WHAT TO WORK ON:
Keyword search on "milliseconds": report each line of the records that contains it.
DATASET CONTENT section start
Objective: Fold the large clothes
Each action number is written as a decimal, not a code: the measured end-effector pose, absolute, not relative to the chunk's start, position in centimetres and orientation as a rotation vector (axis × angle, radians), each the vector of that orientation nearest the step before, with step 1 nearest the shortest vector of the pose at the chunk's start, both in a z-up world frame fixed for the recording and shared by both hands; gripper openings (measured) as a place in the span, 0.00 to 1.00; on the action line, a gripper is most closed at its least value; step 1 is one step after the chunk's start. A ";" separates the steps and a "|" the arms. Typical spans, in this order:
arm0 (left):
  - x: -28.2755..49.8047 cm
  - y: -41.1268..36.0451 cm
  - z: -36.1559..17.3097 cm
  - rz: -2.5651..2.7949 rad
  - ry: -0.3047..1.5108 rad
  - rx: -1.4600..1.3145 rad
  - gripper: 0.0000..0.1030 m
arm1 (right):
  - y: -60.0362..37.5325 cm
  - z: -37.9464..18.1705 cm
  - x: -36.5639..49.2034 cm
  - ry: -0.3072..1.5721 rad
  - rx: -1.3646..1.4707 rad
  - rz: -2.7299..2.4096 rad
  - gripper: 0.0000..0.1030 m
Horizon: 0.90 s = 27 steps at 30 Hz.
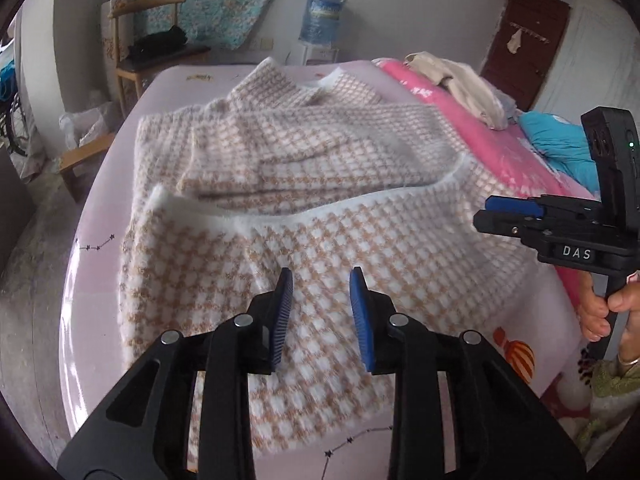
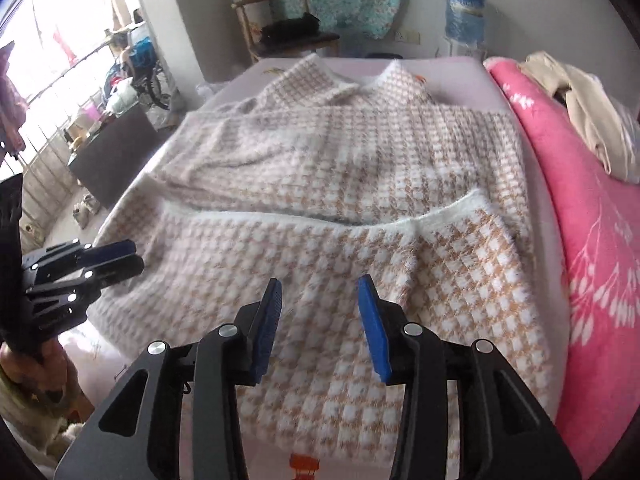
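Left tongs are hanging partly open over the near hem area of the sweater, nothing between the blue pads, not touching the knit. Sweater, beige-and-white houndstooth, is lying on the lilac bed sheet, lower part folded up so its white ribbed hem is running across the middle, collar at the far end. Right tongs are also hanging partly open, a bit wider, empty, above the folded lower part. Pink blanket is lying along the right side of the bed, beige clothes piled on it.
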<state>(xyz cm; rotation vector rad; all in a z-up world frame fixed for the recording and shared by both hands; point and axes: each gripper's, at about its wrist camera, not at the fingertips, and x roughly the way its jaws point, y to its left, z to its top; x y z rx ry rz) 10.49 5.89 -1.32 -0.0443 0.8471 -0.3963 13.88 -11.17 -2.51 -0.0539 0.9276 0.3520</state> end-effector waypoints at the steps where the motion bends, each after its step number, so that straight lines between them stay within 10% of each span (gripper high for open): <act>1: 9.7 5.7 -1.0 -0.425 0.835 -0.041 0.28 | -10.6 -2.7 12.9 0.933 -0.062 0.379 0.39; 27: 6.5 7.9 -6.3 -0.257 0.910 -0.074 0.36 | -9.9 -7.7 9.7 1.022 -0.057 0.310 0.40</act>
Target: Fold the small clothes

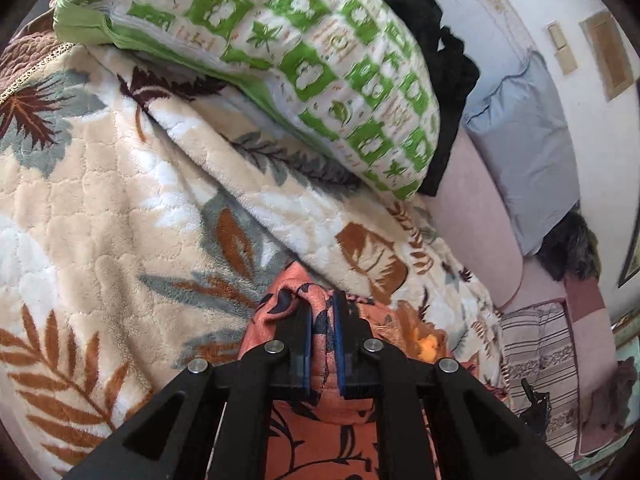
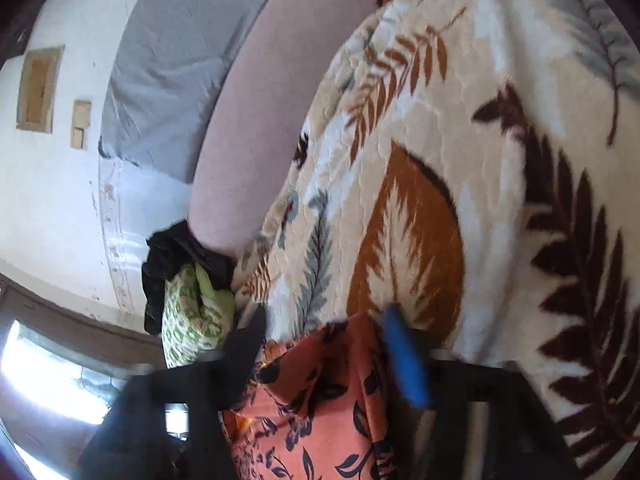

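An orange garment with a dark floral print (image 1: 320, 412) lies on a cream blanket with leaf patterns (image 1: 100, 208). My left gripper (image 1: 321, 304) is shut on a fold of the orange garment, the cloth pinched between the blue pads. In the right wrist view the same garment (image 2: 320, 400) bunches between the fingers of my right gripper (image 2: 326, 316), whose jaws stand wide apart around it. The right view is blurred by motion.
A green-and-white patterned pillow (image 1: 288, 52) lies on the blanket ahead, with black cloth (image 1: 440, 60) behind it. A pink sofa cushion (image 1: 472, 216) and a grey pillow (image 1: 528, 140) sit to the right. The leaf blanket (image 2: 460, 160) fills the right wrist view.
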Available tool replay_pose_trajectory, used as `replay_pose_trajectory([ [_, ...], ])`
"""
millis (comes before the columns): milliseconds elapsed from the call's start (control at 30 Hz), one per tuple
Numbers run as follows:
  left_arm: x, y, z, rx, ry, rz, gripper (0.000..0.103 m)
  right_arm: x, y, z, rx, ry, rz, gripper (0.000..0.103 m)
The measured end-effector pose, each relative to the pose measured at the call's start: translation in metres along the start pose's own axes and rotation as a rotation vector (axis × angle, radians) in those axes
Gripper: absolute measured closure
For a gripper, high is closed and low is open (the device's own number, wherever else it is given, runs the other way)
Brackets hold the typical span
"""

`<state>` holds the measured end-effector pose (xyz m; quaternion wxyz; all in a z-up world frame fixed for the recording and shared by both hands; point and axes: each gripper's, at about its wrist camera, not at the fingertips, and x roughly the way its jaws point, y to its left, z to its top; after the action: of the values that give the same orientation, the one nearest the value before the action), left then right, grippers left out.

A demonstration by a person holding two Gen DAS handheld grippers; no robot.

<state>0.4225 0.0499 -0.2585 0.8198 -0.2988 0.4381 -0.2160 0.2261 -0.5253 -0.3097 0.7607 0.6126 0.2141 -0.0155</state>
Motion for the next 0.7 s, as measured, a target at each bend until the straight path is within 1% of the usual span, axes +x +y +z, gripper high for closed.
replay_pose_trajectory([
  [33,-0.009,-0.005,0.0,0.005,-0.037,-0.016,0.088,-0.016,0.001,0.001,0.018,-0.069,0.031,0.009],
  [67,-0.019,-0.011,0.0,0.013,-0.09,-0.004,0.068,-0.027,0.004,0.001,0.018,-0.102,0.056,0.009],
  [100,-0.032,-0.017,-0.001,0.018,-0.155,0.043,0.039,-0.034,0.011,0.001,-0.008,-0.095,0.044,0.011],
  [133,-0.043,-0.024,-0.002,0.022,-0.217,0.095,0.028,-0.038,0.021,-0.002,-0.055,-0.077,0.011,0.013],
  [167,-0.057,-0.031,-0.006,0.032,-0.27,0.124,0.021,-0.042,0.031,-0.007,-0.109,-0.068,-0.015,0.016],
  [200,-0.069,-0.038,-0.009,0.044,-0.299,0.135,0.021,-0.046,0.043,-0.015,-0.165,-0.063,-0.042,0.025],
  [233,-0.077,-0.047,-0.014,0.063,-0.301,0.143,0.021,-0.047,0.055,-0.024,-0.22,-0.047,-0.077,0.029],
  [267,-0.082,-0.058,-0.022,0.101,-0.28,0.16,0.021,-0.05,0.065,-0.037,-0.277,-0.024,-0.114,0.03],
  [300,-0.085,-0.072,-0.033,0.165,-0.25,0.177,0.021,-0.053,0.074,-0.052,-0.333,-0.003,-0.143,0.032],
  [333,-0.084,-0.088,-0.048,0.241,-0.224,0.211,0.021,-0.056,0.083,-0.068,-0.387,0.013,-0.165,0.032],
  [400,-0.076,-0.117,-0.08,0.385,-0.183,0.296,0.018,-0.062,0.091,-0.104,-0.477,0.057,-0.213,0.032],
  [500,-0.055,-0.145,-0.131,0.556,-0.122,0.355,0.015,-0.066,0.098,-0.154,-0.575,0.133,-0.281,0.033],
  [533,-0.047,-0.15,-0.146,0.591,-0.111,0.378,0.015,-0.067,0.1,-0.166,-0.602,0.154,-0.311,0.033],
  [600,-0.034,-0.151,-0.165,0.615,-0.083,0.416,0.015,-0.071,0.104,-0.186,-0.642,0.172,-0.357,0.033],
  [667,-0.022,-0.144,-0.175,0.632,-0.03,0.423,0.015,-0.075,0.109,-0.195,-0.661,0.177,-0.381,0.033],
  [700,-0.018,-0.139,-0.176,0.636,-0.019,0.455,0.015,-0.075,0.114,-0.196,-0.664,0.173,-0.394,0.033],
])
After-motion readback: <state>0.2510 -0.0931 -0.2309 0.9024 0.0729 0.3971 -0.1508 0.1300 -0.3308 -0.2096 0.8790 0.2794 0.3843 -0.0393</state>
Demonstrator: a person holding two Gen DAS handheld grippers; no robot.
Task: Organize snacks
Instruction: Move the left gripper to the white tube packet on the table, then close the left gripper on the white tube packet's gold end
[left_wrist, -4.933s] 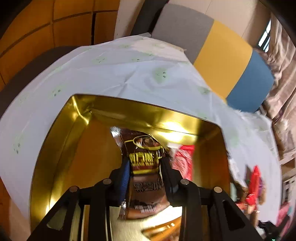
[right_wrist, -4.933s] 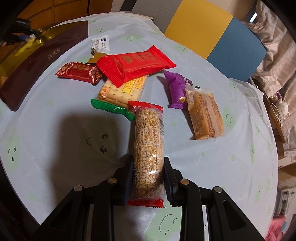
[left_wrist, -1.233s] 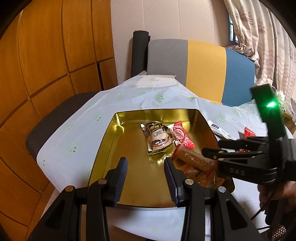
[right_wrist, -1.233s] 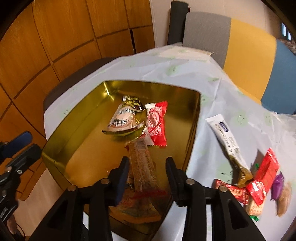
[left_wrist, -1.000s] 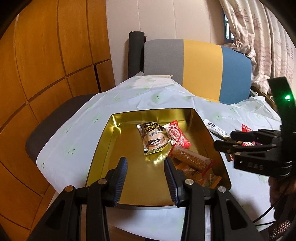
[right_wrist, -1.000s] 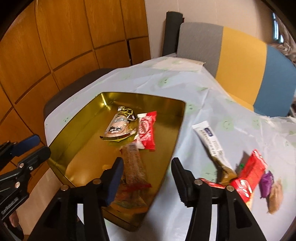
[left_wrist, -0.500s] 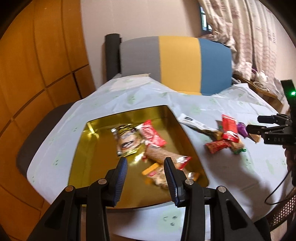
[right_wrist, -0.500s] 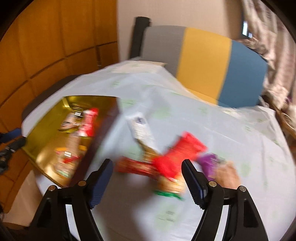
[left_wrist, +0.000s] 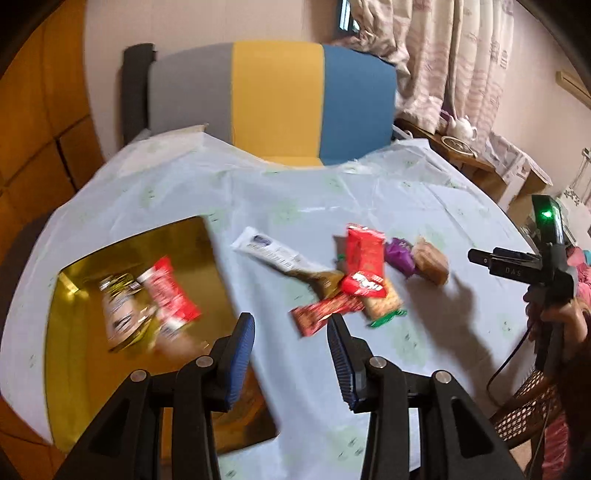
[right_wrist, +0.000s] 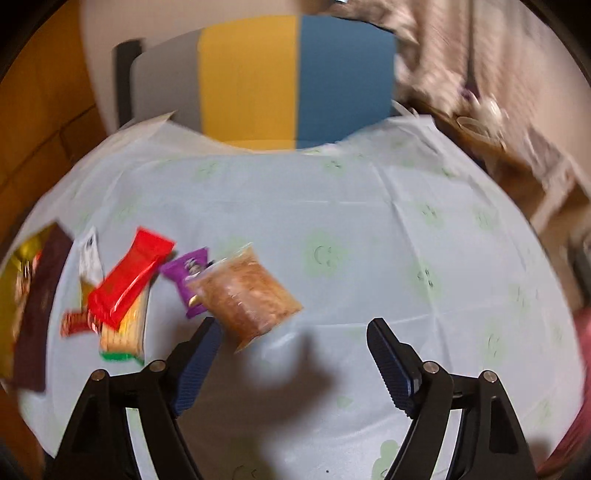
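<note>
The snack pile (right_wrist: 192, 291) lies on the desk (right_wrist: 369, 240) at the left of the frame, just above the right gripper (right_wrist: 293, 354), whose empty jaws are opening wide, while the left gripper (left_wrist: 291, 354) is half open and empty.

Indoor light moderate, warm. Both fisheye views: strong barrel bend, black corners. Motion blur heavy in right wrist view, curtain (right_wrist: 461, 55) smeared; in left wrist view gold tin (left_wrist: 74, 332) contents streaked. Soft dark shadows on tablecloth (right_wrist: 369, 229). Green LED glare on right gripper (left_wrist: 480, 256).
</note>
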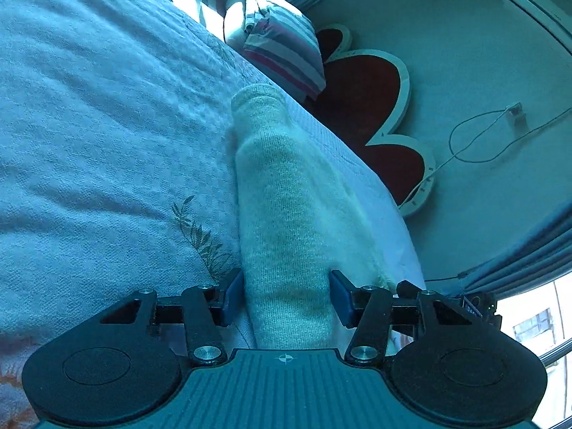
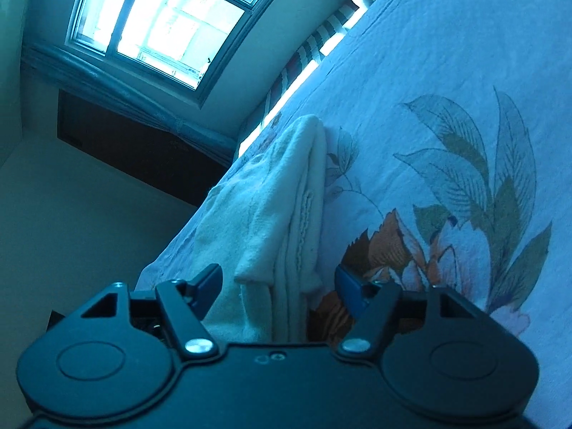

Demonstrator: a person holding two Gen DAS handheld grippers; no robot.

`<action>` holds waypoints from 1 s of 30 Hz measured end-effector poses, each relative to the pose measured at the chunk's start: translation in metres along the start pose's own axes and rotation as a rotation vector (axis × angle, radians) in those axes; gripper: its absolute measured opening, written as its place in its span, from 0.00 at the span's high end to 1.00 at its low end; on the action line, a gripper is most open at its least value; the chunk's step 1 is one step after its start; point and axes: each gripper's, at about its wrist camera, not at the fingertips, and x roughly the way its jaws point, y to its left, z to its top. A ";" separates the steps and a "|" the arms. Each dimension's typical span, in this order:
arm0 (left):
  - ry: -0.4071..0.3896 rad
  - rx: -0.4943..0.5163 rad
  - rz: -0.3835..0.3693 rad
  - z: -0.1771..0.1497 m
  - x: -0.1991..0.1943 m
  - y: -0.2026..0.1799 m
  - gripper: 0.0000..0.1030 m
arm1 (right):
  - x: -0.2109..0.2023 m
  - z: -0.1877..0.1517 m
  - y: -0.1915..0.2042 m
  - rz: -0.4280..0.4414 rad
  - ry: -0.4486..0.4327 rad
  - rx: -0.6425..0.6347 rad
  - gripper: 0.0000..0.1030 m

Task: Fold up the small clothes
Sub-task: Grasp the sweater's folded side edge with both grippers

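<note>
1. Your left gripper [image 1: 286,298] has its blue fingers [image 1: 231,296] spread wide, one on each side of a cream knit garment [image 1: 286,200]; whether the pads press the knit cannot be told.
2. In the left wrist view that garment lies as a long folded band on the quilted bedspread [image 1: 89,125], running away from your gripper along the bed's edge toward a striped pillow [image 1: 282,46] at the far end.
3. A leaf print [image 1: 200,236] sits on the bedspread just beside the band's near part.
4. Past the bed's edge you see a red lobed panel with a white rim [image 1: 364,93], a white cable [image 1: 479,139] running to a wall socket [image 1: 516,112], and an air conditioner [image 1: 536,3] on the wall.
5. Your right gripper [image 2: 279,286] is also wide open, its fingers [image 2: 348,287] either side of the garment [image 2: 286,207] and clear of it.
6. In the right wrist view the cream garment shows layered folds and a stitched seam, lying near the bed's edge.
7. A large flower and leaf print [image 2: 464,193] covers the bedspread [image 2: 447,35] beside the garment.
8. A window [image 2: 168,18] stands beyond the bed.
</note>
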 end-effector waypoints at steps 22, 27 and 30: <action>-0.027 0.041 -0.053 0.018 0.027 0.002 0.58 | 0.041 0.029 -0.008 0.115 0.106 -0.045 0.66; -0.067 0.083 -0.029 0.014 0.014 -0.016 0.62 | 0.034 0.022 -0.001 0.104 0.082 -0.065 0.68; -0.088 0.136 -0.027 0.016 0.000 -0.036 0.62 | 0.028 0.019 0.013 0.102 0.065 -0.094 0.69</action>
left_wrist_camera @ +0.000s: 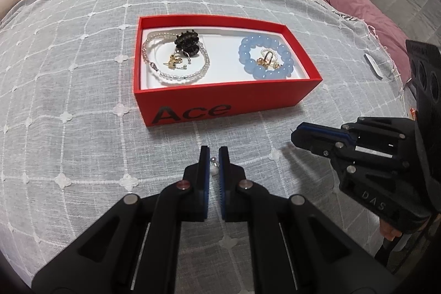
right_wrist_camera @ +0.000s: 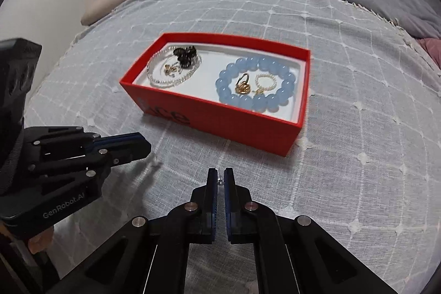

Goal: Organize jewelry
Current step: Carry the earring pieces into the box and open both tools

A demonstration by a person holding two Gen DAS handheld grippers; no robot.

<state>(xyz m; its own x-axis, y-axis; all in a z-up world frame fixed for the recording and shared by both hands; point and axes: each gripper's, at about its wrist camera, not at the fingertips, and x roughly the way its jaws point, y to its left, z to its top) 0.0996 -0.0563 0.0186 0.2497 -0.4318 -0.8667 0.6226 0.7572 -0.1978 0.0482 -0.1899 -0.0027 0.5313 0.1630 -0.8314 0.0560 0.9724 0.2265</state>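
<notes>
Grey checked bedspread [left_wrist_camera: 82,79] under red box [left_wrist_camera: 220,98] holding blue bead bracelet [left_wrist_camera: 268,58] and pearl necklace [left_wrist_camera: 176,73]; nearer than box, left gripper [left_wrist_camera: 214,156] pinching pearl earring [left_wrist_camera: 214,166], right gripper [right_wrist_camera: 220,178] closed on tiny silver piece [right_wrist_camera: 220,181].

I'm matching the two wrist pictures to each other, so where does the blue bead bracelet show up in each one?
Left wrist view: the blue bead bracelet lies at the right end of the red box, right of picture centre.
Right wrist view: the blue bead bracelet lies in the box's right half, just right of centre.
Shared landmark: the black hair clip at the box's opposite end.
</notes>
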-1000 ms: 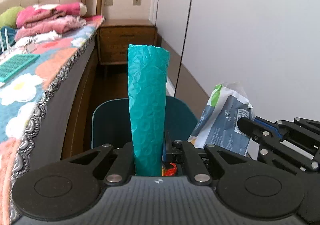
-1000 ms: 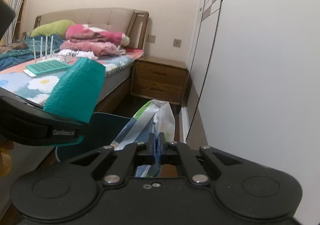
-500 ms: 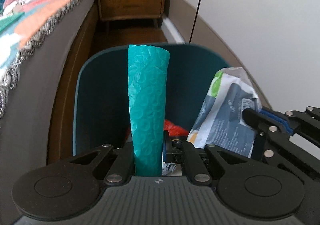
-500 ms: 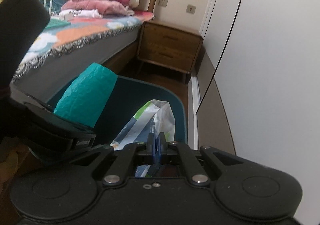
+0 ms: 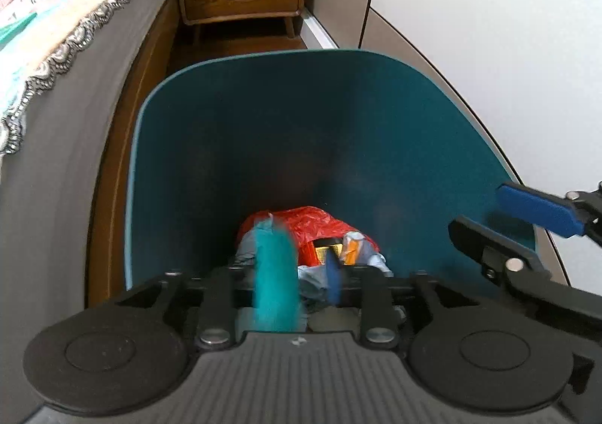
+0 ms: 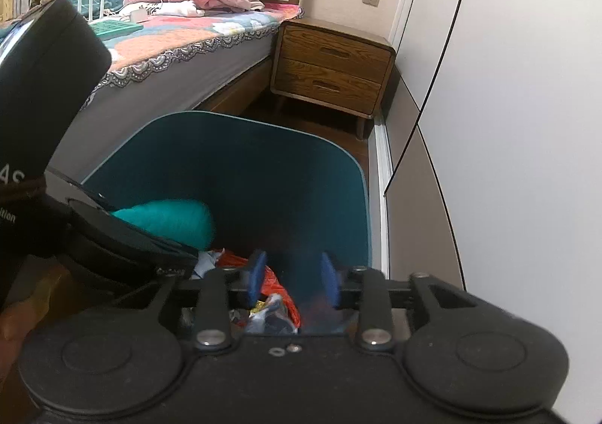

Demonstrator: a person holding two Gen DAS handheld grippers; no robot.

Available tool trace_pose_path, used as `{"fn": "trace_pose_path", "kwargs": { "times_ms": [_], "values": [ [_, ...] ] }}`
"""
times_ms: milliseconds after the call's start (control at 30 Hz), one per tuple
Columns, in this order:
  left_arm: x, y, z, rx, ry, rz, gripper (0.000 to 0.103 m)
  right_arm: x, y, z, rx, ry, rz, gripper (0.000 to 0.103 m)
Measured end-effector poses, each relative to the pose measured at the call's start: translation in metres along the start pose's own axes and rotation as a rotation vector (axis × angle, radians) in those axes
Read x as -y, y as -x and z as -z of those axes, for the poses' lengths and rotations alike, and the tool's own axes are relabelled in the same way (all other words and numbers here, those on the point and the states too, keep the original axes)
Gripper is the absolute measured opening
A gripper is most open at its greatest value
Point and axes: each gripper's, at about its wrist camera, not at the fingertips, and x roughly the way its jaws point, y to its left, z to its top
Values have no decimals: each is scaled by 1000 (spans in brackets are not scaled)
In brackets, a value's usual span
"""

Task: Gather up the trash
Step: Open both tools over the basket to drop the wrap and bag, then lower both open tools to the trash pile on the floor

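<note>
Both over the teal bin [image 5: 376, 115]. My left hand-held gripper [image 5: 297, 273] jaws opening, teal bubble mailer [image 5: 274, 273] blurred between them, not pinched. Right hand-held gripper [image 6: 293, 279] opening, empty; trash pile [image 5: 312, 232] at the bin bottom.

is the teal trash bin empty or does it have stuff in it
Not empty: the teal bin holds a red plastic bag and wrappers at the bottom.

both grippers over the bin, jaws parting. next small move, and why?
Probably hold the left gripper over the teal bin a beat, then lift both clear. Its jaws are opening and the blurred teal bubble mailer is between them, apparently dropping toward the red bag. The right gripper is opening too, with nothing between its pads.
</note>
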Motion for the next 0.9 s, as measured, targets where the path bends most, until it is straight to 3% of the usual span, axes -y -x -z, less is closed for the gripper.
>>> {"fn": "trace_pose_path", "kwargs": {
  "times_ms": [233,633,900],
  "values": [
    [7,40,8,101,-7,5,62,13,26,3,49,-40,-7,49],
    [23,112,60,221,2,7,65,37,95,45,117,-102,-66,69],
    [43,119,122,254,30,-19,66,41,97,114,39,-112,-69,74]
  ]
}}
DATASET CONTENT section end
RESPONSE TO THE EXERCISE:
millis (comes before the columns): milliseconds elapsed from the call's start (control at 30 Hz), one per tuple
times_ms: milliseconds after the call's start (control at 30 Hz), one per tuple

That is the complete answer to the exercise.